**Assignment**:
Below are the records; locate each line with the word "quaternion" and copy it.

[Opening Excerpted records section]

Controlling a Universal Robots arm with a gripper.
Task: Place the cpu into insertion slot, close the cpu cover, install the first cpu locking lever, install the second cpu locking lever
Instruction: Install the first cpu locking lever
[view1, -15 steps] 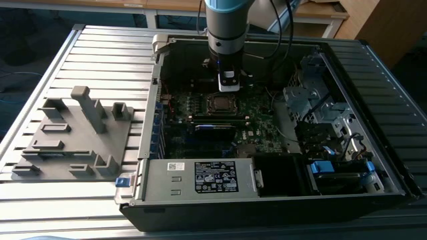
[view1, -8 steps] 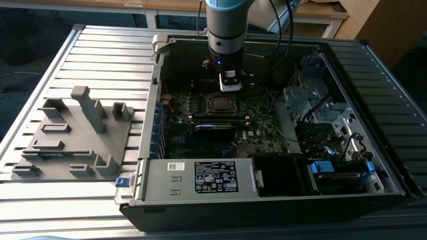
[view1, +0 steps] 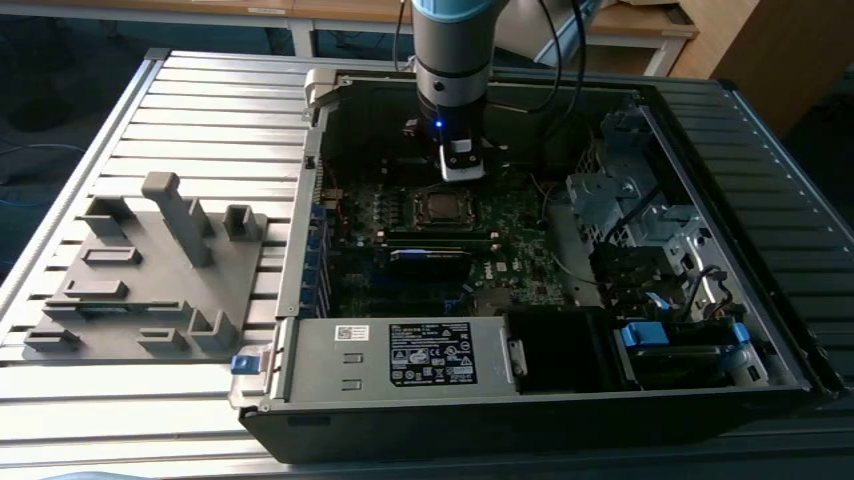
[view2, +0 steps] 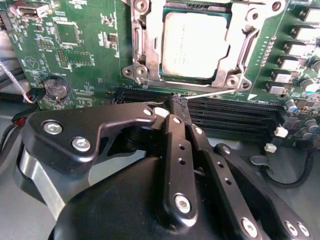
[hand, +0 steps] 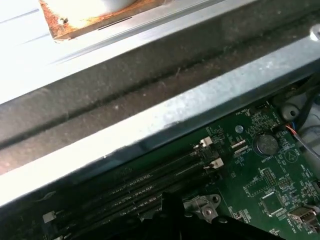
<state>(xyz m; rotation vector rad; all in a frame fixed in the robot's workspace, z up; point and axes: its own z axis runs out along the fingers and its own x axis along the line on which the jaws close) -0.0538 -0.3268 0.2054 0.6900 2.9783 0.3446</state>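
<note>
**At the socket's edge: claw narrow, tips at the lever**

Low inside the open computer case (view1: 747, 130), the gripper (view2: 176, 102) has its black fingers drawn together to a narrow point. In the second wrist view we see that point sitting at the free end of a thin silvery locking lever (view2: 220, 93), which runs along the near side of the socket. We cannot tell whether the tips pinch the wire or merely touch it.

Just past the tips lies the insertion slot (view2: 197, 80), and the cpu (view2: 195, 45) is seated in it, dull silver top facing up. The cpu cover (view2: 150, 40) lies flat over it, framing the chip through its cut-out centre. Between claw and socket run the long black memory slots (view2: 235, 117) — the fingers hang right over them. Off to one side on the green motherboard (view2: 80, 30) we make out a round coin battery (view2: 56, 87).

From the exterior view, the arm comes straight down with the gripper just behind the socket. The case also holds a grey power supply (view1: 400, 355) at its front and a metal drive cage (view1: 614, 190) toward the exterior view's right. Outside the case, on the slatted table (view1: 200, 100), sits a grey fixture plate (view1: 147, 270) with upright blocks — well apart from the claw, on the exterior view's left.
</note>
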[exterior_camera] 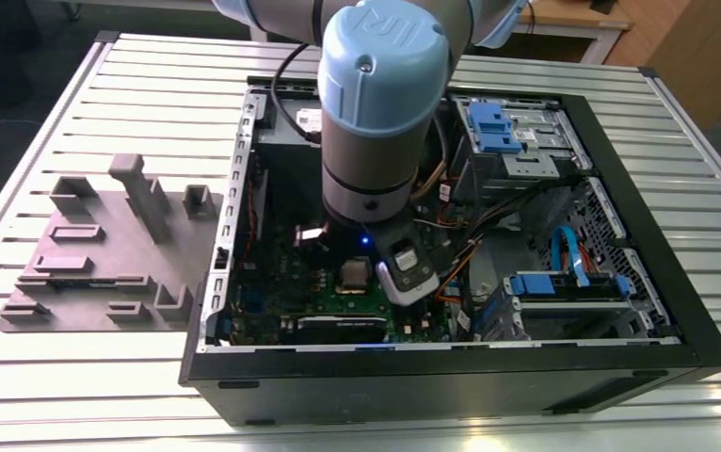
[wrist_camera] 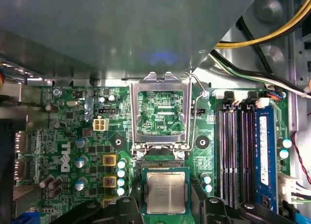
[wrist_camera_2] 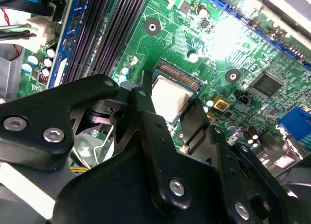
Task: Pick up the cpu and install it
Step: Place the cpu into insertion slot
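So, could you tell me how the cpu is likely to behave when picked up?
The cpu looks a flat, metal-topped square, so probably stiff and unlikely to roll. Its thin edges give little to grasp, so it might slip.

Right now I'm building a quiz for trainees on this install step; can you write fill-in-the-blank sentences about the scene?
1. The cpu lies in the ___ on the green motherboard.
2. The metal load frame beside it is flipped ___.
3. The grey tray stands on the exterior view's ___ of the computer case.
Missing words: socket; open; left.
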`<action>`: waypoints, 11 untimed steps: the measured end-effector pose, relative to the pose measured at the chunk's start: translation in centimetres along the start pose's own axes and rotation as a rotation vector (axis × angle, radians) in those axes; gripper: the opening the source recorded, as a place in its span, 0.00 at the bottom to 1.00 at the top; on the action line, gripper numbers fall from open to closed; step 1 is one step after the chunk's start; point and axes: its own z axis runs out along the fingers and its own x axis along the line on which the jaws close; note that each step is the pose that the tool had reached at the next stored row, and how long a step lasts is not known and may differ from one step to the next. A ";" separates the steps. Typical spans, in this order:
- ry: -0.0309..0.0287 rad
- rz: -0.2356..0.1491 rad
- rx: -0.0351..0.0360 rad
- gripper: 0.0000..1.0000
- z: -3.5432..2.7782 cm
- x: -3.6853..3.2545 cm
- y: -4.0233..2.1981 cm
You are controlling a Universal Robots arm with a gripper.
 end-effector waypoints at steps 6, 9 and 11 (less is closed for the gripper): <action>0.0002 0.000 0.0007 0.47 0.42 0.08 -0.05; 0.0002 0.000 0.0007 0.47 0.46 0.22 -0.04; 0.0002 0.000 0.0007 0.47 0.49 0.27 -0.05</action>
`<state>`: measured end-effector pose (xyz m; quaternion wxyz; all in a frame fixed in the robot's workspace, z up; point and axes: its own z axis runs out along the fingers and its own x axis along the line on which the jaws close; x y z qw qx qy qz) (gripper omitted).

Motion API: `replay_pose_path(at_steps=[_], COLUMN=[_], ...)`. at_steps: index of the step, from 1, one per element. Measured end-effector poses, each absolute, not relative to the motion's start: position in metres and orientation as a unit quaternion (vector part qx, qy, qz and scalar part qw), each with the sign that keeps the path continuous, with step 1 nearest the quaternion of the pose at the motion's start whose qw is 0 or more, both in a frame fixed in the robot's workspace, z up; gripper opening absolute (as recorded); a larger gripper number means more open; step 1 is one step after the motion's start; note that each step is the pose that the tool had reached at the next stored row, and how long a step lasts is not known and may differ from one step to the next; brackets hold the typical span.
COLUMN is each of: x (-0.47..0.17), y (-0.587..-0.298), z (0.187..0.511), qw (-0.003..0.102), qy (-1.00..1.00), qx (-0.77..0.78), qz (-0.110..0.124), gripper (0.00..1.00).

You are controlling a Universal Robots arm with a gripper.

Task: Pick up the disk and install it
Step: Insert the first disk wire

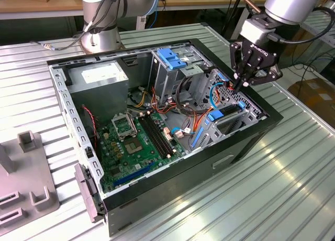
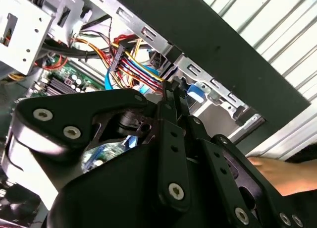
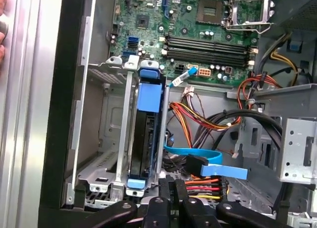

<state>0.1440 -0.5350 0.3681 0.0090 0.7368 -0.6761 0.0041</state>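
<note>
Hovering over the front corner of the open case, the black two-finger gripper (image 1: 244, 85) has its fingertips drawn together to a narrow point, with nothing visible between them. In the first wrist view the tips sit just above the near end of the disk (image 3: 141, 148), a dark flat drive framed by blue plastic rails. The disk stands on edge in the grey sheet-metal drive bay (image 3: 94, 139) and looks largely seated.

Judgement: the step in hand is seating the drive. It goes best with a push straight along the rails, centred on the blue end tab, so the carrier does not cock in its slot.

Edges: the bay walls run close on both sides of the disk, and the black case wall (image 3: 54, 114) lies just beyond. Open room is upward only.

A flat blue ribbon cable (image 3: 198, 155) and a red-yellow-orange wire bundle (image 3: 208, 121) lie beside the bay and could snag. A person's hand (image 2: 270, 171) rests outside the case wall.

Farther off lies the green motherboard (image 3: 198, 20), well apart.
</note>
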Motion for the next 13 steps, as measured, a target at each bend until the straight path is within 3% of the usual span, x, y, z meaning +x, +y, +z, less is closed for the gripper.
replay_pose_path(at_steps=[13], x=[0.1410], y=[-0.5350], z=[0.3673], qw=[0.009], qy=[-0.720], qx=[0.694], qz=[0.004], gripper=[0.16])
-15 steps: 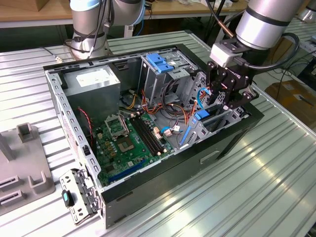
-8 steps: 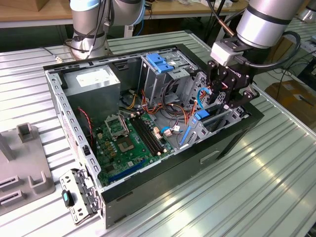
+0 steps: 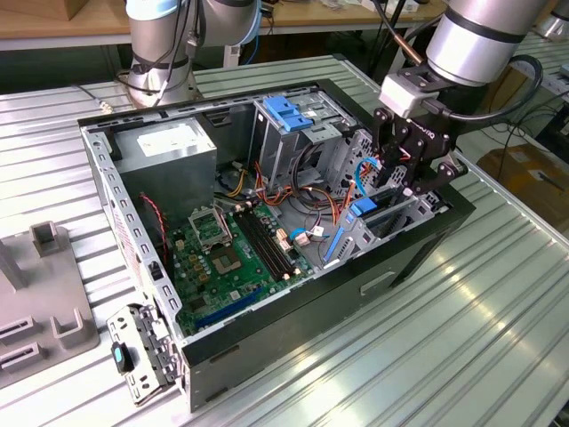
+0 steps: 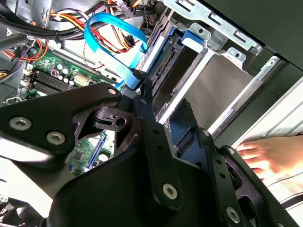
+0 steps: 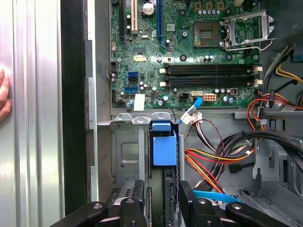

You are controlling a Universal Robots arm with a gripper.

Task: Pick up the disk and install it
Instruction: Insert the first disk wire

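Closest in the first wrist view, the hand (image 5: 163, 196) has its black fingers (image 5: 188, 201) pressed against the two flat faces of the disk (image 5: 164, 146), pinching it. The disk stands on edge with its bright blue frame end facing the motherboard. It is set in the metal drive cage (image 5: 124, 151) at the end of the open computer case (image 3: 293, 325) toward the exterior view's right. Just beside the cage, orange, red and black wire bundles (image 5: 213, 158) and a light blue flat cable (image 5: 213, 196) cross the case interior. Beyond the cage lies the green motherboard (image 5: 142, 52), with its memory slots (image 5: 210, 75) and then the CPU socket (image 5: 248, 28). Outside the case wall, a person's fingertips (image 5: 4, 94) rest on the ribbed metal table (image 5: 33, 118). Farthest in the exterior view, the grey power supply (image 3: 169, 151) sits at the case's opposite end, near a blue bracket (image 3: 289, 111).
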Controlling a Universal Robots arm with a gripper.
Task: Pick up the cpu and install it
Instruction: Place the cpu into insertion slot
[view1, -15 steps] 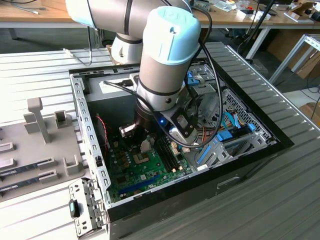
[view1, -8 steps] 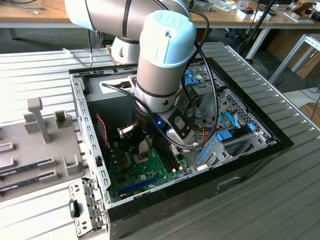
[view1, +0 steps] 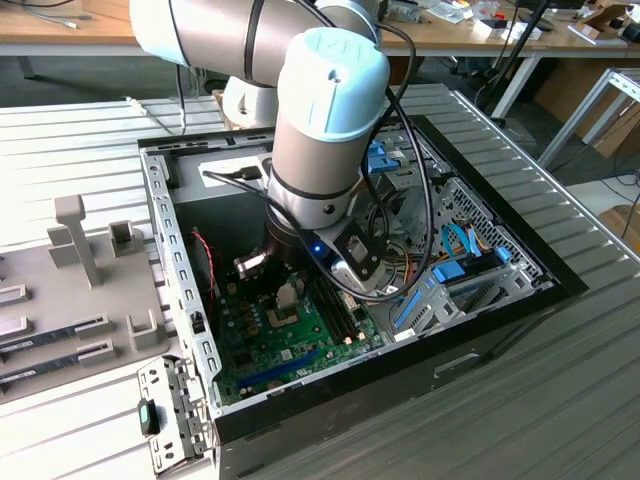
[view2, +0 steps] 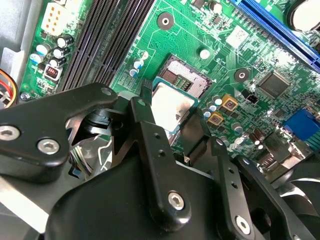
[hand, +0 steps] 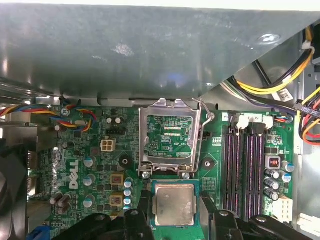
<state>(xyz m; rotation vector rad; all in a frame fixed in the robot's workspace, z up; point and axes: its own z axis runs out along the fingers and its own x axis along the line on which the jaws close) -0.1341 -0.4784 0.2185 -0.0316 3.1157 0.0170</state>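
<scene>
Black gripper (view2: 172, 117) fingers (view2: 150, 125) are seen nearest in both wrist views, pinching the cpu (view2: 170, 106) by two opposite edges, its silvery top with a thin green rim facing up. In the first wrist view the cpu (hand: 174, 203) is held between the fingers (hand: 144, 205) just beside the open socket (hand: 171, 137), whose hinged metal frame is raised over the green motherboard (hand: 90, 165). Dark memory slots (hand: 245, 165) lie near the socket. In the exterior view the arm (view1: 320, 130) is lowered into the open computer case (view1: 500, 290).
</scene>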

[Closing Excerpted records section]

**Written solution**:
`<state>`: measured end-effector pose (xyz m; quaternion wxyz; all in a frame fixed in the robot's workspace, z up; point and axes: its own z axis runs out along the fingers and its own x axis along the line on which the jaws close; x y z qw qx qy qz) (gripper omitted).
Motion API: `replay_pose_path(at_steps=[_], COLUMN=[_], ...)`. at_steps: index of the step, from 1, one per element. Measured end-effector poses, each absolute, not relative to the motion's start: position in metres and orientation as a unit quaternion (vector part qx, qy, qz and scalar part qw), each with the sign that keeps the path continuous, with step 1 nearest the quaternion of the pose at the motion's start whose qw is 0 or more, both in a frame fixed in the robot's workspace, z up; gripper opening absolute (as recorded); a larger gripper number means more open; step 1 is one step after the motion's start; note that each step is the pose that the tool had reached at the next stored row, and how long a step lasts is not known and may differ from one step to the next; brackets hold the typical span.

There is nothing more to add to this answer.